> _TASK ITEM_: Pictures excluded, return every entry exactly, please.
Segment Open
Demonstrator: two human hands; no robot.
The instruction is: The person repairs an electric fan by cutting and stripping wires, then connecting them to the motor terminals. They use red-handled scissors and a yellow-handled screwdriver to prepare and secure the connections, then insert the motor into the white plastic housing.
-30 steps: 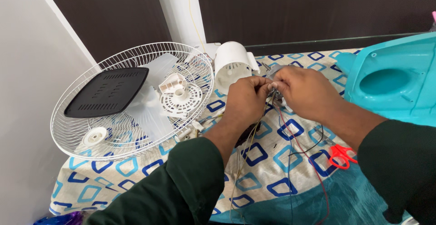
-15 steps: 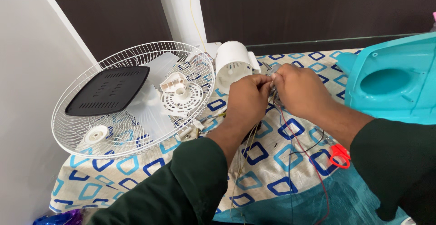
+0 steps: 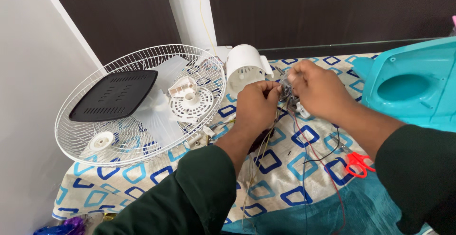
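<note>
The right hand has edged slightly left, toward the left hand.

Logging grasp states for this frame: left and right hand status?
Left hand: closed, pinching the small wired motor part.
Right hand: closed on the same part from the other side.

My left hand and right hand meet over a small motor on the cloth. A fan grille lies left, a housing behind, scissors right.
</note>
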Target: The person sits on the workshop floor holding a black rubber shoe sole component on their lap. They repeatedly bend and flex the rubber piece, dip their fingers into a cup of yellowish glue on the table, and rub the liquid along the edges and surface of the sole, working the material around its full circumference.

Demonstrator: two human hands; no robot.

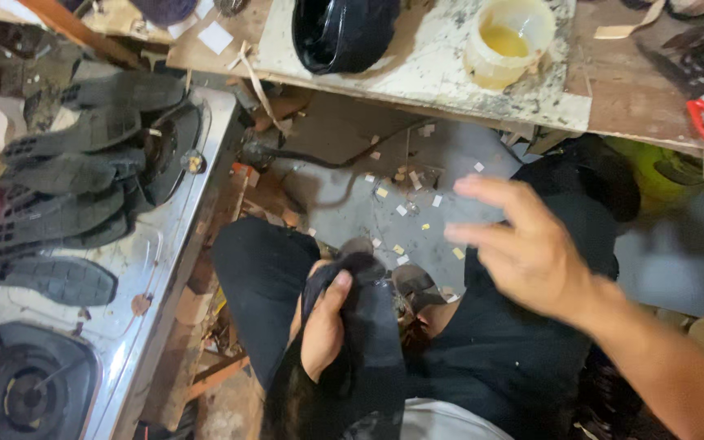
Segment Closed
> _FINAL ANSWER_:
Demonstrator: two human hands; no robot.
The instruction is: The person repairs an electric fan by cutting and stripping wires, then connecting them to the motor terminals. They use red-handled scissors and a yellow-handled screwdriver to prepare and secure the connections, then insert the motor into the white plastic housing.
-30 steps: 
-15 steps: 
+0 steps: 
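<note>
The right hand has edged slightly left, toward the left hand.

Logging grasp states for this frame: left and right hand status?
Left hand: closed, pinching the small wired motor part.
Right hand: closed on the same part from the other side.

My left hand and right hand meet over a small motor on the cloth. A fan grille lies left, a housing behind, scissors right.
</note>
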Target: The person sits on the workshop floor holding a black rubber shoe sole component on their lap. They repeatedly bend and flex the rubber piece, dip their fingers into a cup of yellowish glue on the table, and rub the liquid along the edges and surface of the sole, working the material around its full circumference.

Demonstrator: two human hands; no robot.

This exercise has now been fully answered.